2.8 KiB
2.8 KiB
title, description, tags
| title | description | tags |
|---|---|---|
| Replication Lag Awareness | Read-replica consistency pitfalls and mitigations | mysql, replication, lag, read-replicas, consistency, gtid |
Replication Lag
MySQL replication is asynchronous by default. Reads from a replica may return stale data.
The Core Problem
- App writes to primary:
INSERT INTO orders ... - App immediately reads from replica:
SELECT * FROM orders WHERE id = ? - Replica hasn't applied the write yet — returns empty or stale data.
Detecting Lag
-- On the replica
SHOW REPLICA STATUS\G
-- Key field: Seconds_Behind_Source (0 = caught up, NULL = not replicating)
Warning: Seconds_Behind_Source measures relay-log lag, not true wall-clock staleness. It can underreport during long-running transactions because it only updates when transactions commit.
GTID-based lag: for more accurate tracking, compare @@global.gtid_executed (replica) to primary GTID position, or use WAIT_FOR_EXECUTED_GTID_SET() to wait for a specific transaction.

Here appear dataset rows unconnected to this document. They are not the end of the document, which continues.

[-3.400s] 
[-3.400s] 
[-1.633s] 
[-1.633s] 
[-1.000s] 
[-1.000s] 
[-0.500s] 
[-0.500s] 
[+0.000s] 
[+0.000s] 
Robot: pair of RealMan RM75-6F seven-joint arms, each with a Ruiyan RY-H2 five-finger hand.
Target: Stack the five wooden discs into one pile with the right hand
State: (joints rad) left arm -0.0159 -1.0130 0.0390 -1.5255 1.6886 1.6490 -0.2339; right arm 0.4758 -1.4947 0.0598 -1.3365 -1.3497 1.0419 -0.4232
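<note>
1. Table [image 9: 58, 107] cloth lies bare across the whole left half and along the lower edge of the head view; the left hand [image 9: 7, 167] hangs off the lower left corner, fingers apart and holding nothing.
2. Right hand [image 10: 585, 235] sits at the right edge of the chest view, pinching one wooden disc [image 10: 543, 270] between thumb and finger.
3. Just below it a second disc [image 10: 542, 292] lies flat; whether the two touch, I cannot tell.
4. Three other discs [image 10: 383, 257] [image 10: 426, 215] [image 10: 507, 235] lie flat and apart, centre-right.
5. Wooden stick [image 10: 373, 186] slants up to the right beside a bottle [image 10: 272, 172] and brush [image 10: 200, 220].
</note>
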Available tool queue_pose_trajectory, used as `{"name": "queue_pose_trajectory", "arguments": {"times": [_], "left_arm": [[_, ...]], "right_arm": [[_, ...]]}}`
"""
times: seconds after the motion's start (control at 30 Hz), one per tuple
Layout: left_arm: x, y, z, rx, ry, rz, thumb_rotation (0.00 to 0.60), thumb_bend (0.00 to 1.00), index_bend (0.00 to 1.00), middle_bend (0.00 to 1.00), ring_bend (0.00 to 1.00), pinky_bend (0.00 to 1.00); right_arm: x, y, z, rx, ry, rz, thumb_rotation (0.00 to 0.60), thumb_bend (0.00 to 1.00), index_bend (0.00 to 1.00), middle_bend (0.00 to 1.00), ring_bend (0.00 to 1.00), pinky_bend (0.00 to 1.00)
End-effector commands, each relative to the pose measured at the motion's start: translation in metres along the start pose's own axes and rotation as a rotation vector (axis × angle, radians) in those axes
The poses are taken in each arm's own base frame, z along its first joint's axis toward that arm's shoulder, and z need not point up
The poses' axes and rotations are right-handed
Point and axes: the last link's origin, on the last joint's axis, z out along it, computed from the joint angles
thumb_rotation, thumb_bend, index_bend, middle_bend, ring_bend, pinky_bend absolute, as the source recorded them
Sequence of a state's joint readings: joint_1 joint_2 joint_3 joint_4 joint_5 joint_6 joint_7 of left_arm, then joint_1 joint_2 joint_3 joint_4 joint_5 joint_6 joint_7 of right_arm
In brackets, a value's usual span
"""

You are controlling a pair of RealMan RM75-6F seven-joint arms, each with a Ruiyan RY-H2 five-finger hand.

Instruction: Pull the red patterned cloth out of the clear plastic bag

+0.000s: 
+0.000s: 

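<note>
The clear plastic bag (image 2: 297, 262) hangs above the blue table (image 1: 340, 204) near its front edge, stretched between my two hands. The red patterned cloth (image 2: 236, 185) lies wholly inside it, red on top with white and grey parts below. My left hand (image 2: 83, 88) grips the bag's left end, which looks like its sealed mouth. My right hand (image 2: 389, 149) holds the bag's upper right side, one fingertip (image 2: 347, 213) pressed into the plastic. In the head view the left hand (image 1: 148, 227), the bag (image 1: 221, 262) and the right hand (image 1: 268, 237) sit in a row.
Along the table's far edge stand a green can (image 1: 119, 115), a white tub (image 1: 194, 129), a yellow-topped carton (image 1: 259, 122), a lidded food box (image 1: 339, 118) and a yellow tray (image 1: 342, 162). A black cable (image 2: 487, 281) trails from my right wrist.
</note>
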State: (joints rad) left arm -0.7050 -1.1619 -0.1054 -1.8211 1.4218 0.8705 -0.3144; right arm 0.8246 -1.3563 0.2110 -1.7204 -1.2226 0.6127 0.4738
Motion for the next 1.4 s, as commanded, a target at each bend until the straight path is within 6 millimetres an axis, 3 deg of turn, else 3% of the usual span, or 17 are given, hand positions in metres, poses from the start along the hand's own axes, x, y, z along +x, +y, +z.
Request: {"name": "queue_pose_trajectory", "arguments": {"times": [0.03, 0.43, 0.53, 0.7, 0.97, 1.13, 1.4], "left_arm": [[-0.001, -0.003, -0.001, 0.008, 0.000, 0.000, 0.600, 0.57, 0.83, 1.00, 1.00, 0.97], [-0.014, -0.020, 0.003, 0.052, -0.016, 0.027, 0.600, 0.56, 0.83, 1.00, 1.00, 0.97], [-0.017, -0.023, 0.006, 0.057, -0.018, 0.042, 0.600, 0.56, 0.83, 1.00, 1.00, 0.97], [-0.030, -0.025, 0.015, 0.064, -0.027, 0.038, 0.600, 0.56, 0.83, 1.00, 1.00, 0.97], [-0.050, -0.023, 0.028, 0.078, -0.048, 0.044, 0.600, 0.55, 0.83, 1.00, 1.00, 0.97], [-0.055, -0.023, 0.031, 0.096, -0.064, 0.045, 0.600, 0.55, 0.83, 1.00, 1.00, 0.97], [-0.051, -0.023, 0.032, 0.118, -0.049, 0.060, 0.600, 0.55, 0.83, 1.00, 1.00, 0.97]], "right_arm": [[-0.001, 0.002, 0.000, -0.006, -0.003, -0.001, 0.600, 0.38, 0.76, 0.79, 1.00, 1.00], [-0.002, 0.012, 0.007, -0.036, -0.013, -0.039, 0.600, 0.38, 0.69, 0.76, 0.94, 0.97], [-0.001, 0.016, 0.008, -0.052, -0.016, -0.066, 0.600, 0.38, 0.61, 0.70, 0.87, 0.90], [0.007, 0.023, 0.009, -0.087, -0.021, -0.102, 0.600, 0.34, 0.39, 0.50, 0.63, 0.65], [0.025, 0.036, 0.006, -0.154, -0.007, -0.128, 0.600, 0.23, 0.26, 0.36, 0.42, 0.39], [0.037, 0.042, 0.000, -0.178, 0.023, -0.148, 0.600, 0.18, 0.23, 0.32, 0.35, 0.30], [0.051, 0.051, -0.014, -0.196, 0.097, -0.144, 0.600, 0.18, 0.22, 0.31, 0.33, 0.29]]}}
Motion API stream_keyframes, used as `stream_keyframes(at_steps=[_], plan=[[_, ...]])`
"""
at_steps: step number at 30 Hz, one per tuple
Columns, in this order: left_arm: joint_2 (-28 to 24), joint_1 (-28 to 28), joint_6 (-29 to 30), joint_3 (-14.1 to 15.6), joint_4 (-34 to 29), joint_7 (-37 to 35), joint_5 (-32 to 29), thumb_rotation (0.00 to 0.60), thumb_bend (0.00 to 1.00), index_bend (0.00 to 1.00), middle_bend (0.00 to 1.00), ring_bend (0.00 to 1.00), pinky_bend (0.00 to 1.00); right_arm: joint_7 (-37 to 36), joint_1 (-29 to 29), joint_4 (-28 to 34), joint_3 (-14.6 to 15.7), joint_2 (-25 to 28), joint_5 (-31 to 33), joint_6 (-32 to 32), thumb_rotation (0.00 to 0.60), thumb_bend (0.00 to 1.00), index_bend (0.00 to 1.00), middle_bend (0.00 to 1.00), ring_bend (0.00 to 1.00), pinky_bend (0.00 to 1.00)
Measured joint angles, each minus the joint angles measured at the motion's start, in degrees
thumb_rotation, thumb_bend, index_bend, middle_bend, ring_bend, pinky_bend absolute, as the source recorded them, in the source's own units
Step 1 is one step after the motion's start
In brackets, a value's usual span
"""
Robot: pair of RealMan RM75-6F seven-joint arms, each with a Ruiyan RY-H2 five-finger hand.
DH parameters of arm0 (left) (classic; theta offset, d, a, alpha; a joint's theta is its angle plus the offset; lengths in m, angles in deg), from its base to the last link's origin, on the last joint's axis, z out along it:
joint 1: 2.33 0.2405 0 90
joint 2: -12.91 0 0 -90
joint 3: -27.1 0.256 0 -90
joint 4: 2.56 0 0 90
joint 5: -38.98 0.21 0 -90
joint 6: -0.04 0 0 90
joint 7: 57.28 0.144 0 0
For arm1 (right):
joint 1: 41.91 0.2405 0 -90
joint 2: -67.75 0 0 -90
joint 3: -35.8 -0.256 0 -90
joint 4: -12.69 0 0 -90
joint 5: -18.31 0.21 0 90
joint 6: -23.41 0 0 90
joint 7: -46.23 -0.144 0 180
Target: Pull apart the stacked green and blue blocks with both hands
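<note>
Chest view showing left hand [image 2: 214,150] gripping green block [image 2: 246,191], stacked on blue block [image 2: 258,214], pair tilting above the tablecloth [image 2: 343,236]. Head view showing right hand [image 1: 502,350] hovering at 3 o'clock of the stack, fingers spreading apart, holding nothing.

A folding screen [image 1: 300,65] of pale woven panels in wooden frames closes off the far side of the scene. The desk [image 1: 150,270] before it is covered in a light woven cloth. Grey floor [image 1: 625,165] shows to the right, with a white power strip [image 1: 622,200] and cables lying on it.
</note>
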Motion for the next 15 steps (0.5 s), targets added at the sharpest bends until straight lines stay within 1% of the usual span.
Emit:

Note: parallel replication with replica_parallel_type=LOGICAL_CLOCK requires binlog_format=ROW. Statement-based replication (binlog_format=STATEMENT) is more limited for parallel apply.
Mitigation Strategies
| Strategy | How | Trade-off |
|---|---|---|
| Read from primary | Route critical reads to primary after writes | Increases primary load |
| Sticky sessions | Pin user to primary for N seconds after a write | Adds session affinity complexity |
| GTID wait | SELECT WAIT_FOR_EXECUTED_GTID_SET('gtid', timeout) on replica |
Adds latency equal to lag |
| Semi-sync replication | Primary waits for >=1 replica ACK before committing | Higher write latency |
Common Pitfalls
- Large transactions cause lag spikes: A single
INSERT ... SELECTof 1M rows replays as one big transaction on the replica. Break into batches. - DDL blocks replication:
ALTER TABLEwithALGORITHM=COPYon primary replays on replica, blocking other relay-log events during execution.INSTANTandINPLACEDDL are less blocking but still require brief metadata locks. - Long queries on replica: A slow
SELECTon the replica can block relay-log application. Usereplica_parallel_workers(8.0+) withreplica_parallel_type=LOGICAL_CLOCKfor parallel apply. Note: LOGICAL_CLOCK requiresbinlog_format=ROWandslave_preserve_commit_order=ON(orreplica_preserve_commit_order=ON) to preserve commit order. - IO thread bottlenecks: Network latency, disk I/O, or
relay_log_space_limitexhaustion can cause lag even when the SQL apply thread isn't saturated. MonitorRelay_Log_Spaceand connectivity.
Guidelines
- Assume replicas are always slightly behind. Design reads accordingly.
- Use GTID-based replication for reliable failover and lag tracking.
- Monitor
Seconds_Behind_Sourcewith alerting (>5s warrants investigation).